Decathlon s’est aussi distingué très positivement, avec une posture du type « on ferme mais on est là », en mettant à disposition leurs produits pour le personnel soignant. Ils ont ensuite proposé gratuitement des vidéos de coaching pour illustrer comment faire du sport en étant à la maison. Là, on est bien dans cette notion de « plaisir revisité », dans le cadran en haut à droite de notre matrice.

En haut à gauche, on est dans une logique beaucoup plus « utilitariste » ?

Oui. C’est le cas en particulier pour les enseignes de la grande distribution. Qui ont marqué des points lorsqu’elles ont signifié qu’elles faisaient tout pour maintenir la continuité du service, en renforçant les stocks sur les produits de première nécessité. Certaines ont également touchés les gens positivement en prenant des initiatives en faveur des producteurs locaux.

Est-ce qu’il n’y a pas eu le meilleur comme le pire dans le cadran en bas à gauche, où prime ce que vous appelez « l’injonction de présence » ?

Des acteurs se sont en effet signalés très positivement. Je pense aux assureurs mutualistes qui ont baissé le montant des cotisations (certains risques ayant fortement diminué), ou ont reporté les échéances. Ou à la SNCF, lorsqu’elle offre la gratuité des frais d’échange ou d’annulation des billets.

A contrario, quand La Poste ferme des bureaux, l’écho est extrêmement négatif. Elle donne l’image d’être absente lorsqu’on a besoin d’elle… Les gens ont également été choqués de voir des entreprises ne pas faire beaucoup d’efforts alors que, dans le même temps, elles recevaient des aides substantielles de l’État. 

Au fond, les marques gagnantes sont celles qui ont été perçues comme agissant en faveur d’un « nous ». Et inversement…

Absolument ! C’est un « nous » à géométrie très variable. Celui de la famille, les marques ayant un rôle important à jouer pour rapprocher les gens, avec la nourriture par exemple ou avec les solutions télécoms. Celui de la région, autour des producteurs locaux. Et bien sûr celui du pays. Elles ont alors une fonction essentielle, celle de rassurer, d’accompagner. Et les marques qui ont donné les signes qu’elles oubliaient ce « nous » ont quant à elles perdu beaucoup de points…

« Les marques qui ont gagné sont celles qui ont exprimé un « nous ». »

On considère parfois que les Français sont égoïstes. La lecture que nous faisons de cette investigation infirme complètement ça. Nous avons le sens de l’individu, mais nous sommes extrêmement attachés au nous, au collectif.

Voyez-vous un dernier enseignement important à souligner ?

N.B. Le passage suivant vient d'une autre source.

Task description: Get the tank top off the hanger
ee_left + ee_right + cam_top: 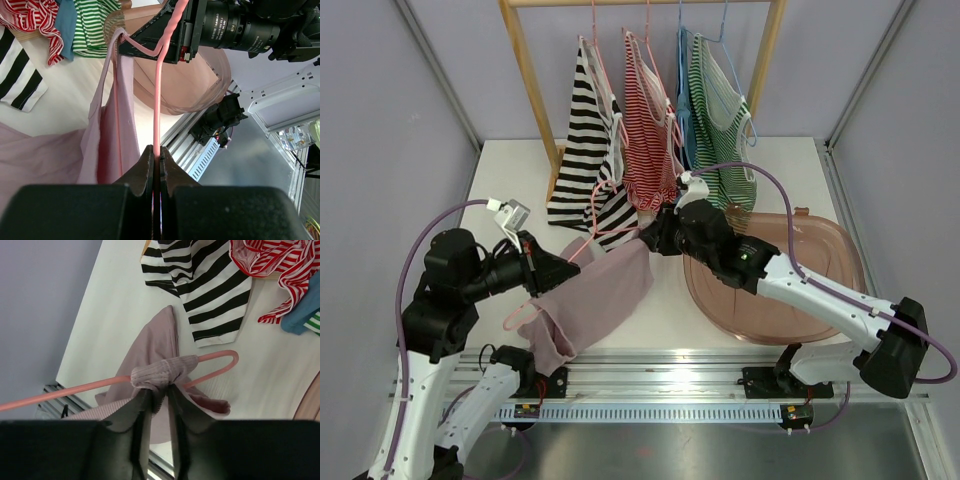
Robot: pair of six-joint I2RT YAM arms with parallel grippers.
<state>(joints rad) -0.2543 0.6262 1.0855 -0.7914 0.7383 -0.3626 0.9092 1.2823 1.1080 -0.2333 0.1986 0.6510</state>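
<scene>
A mauve ribbed tank top (595,298) hangs on a pink hanger (582,248) held above the table between my arms. My left gripper (563,270) is shut on the hanger's pink wire (158,125). My right gripper (650,238) is shut on the tank top's strap (162,371), which is bunched round the hanger's arm near its curved end (227,360). The tank top's body (107,145) droops below the hanger toward the table's front edge.
A wooden rack (532,75) at the back holds a black-and-white striped top (588,150), a red striped top (648,130) and a green striped top (720,110). A brown translucent tub (800,270) sits at the right. A metal rail (700,370) runs along the front edge.
</scene>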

L’étude confirme qu’il y a une énorme attente de changement de la part des Français. La grande erreur serait d’occulter celui-ci, et d’oublier ce qui s’est passé depuis un an. Le public est aujourd’hui hyper-sensible à certains enjeux. Celui du prix à payer pour les produits et les services, et plus largement de leur accessibilité. Et celui de la responsabilité sociétale des entreprises, avec ce que tout cela recouvre y compris dans le management des équipes, le télé-travail ayant considérablement changé la donne. Les marques ne doivent pour autant pas s’agiter dans tous les sens, mais au contraire faire preuve de cohérence. Cette crise est au fond une formidable mise à l’épreuve de la raison d’être des marques. Et il y aura à l’évidence une prime pour celles qui seront au clair sur ce sujet, et de vrais risques pour les autres.

« Cette crise est au fond une formidable mise à l’épreuve de la raison d’être des marques. »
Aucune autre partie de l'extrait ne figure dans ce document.